News: Fort Campbell’s Defense Military Pay Office opens
Story by Sgt. Leejay Lockhart
FORT CAMPBELL, Ky. – Soldiers from the 101st Financial Management Support Unit, 101st Special Troops Battalion, 101st Sustainment Brigade, 101st Airborne Division (Air Assault), and their civilian counterparts held a grand opening ceremony Jan. 16, 2014, at Fort Campbell for the Fort Campbell Defense Military Pay Office. The facility will provide finance and pay support for Fort Campbell.
Years of planning and hard work culminated with a quick cut from a pair of massive scissors. The scissors easily cut through the yellow ribbon, and the end of the ribbon cutting ceremony signaled the official opening of the office.
The $12 million, 31,000 square foot facility provides a sustainable, energy efficient workspace for the soldiers from the 101st FMSU, Defense Finance and Defense Accounting Service civilians and governmental contractors. The building consolidates operations from five buildings into a single facility.
The building is also more than a just a new office for its workers. It is part of the vision that Fort Campbell’s leaders have for the installation.
Col. David Dellinger, Fort Campbell’s garrison commander, said the vision is that "this is the best military assignment any soldier will have in their career, so much so that if you ever leave Fort Campbell you want to come back to Fort Campbell.”
He continued by saying that taking care of soldiers and their families on Fort Campbell has many facets and that Fort Campbell strives to excel at all of them.
“Finance, and pay, and leave and all that are so important to the soldier experience,” said Dellinger. He added that if the experience wasn’t good, that soldiers and their families wouldn’t feel excited to come to Fort Campbell.
Achieving the vision and making the finance experience better comes from making the entire experience easier and more efficient. Because of the consolidation, permanent party soldiers can enter the building and can accomplish everything they need to in one visit to one building, which handles all aspects of pay support except for in and out processing.
Lt. Col. Abel Young, the rear detachment commander of the 101st Sustainment Brigade, said the previous setup with services scattered in different buildings could cause confusion and frustration for soldiers, which the new building will remedy. He added that the new building also eliminates issues with parking that sometimes occurred in the past.
“Our prior location, we had five different buildings,” said Monica Torrence, deputy director of the Fort Campbell Defense Military Pay Office. “What this building does is put all of the sections we have to provide that military pay support … under one roof. It also allows all of the leadership to come together and provide leadership to those sections.”
Maj. Thaddeus Burnett, the director of the Fort Campbell Defense Military Pay Office and the commander of the 101st FMSU, agreed that bringing all of the operations together helps improve the overall experience.
“It’s 100 percent better being that you have all of your leadership here to command the tactical side of the house as well as the technical side of the house,” he said. “You have your tactical sergeants here. You have the Army civilians who are in charge of the sections as well.”
Another advantage is when it comes to troubleshooting issues with the systems the soldiers and civilians use.
Burnett said that subject matter experts like Torrence, who he described “pretty much knows everything about running a DPO,” are readily available to assist with technical support issues on site.
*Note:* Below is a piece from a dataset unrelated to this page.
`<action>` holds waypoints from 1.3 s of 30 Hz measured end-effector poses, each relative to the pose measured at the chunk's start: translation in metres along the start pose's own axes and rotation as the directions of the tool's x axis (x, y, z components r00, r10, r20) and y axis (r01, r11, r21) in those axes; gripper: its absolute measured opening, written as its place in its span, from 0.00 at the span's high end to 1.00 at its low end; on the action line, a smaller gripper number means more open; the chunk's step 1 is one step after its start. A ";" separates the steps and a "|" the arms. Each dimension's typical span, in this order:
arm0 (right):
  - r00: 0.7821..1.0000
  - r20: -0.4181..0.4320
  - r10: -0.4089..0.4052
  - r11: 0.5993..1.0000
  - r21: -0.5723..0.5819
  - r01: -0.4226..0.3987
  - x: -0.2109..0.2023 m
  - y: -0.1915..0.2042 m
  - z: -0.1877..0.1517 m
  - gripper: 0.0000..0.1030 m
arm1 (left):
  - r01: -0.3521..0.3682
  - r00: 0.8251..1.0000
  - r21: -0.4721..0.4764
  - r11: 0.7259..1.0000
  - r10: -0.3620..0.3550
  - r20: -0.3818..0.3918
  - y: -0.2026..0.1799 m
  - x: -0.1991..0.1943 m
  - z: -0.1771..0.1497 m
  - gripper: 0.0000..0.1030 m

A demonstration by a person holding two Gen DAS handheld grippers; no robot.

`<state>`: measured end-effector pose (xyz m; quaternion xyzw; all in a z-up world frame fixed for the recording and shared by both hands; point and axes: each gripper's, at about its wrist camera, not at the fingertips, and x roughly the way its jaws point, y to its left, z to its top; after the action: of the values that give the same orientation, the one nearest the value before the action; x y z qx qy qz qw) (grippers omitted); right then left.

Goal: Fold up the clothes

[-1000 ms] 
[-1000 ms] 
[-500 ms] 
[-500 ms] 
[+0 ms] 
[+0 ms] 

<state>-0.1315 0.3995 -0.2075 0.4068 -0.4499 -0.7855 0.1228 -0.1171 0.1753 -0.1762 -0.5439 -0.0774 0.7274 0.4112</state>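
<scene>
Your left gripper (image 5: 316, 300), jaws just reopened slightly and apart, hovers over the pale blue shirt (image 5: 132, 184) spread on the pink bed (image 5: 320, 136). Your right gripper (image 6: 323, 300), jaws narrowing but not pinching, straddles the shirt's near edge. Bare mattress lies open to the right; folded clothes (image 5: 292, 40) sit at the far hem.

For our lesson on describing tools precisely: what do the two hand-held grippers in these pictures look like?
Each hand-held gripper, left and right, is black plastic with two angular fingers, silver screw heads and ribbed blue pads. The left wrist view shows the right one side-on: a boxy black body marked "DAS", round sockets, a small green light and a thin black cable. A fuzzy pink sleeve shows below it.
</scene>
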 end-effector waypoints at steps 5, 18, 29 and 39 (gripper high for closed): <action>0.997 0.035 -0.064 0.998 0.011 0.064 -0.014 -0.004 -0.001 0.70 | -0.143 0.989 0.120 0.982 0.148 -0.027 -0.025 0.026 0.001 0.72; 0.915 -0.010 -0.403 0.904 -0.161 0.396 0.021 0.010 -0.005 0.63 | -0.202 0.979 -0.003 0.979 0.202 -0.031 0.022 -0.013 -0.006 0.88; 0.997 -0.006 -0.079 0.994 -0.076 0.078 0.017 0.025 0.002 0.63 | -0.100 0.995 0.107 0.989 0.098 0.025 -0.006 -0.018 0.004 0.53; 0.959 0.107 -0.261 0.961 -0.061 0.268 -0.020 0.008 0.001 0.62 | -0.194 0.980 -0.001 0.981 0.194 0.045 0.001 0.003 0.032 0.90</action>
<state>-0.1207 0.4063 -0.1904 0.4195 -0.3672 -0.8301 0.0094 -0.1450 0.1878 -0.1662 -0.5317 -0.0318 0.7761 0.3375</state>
This saves time by preventing workers from having to leave and spend the time traveling to different buildings to get assistance like they had to do before coming together in the new office. In the end, this will help improve operations and make the entire process better for patrons to the pay office.
Besides making operations more efficient, the building’s design team incorporated a number of features to make the building itself more efficient. Dellinger said that the building will help Fort Campbell meet its goal of reducing its energy use.
Burnett explained that the building uses geothermal heating to reduce energy use. Geothermal systems use the ground’s relatively constant temperature to help transfer heat to the building during cold weather and transfer heat from the building during hot weather. He also said the building captures rainwater for use in the building and makes use of pervious pavement to allow water to seep through the parking lot to a reservoir under the building for later use. He also said that timed lighting helps reduce the building’s energy use.
“It is actually LEED certified,” said Torrence.
LEED, which stands for Leadership in Energy and Environmental Design, is a program that helps guide sustainable design practices and provides independent verification for energy efficient buildings.
Additionally, the building has a solar hot water heating system, the building’s orientation provides extra lighting from sunlight, the building’s structure provides energy efficient insulation, and the building generates some energy from solar panels at the facility.
The new facility should serve Fort Campbell for years to come. It will provide a facility that is both operationally and energy efficient.
The sustainable building will help Fort Campbell meet its environmental goals all while helping make Fort Campbell the best military installation a soldier can serve at.
“So the new facility incorporating cutting-edge technology, promoting high standards, DMPO is always looking and working hard to improve customer support,” said Young. “Fort Campbell’s community … when they visit the facility they will be impressed.”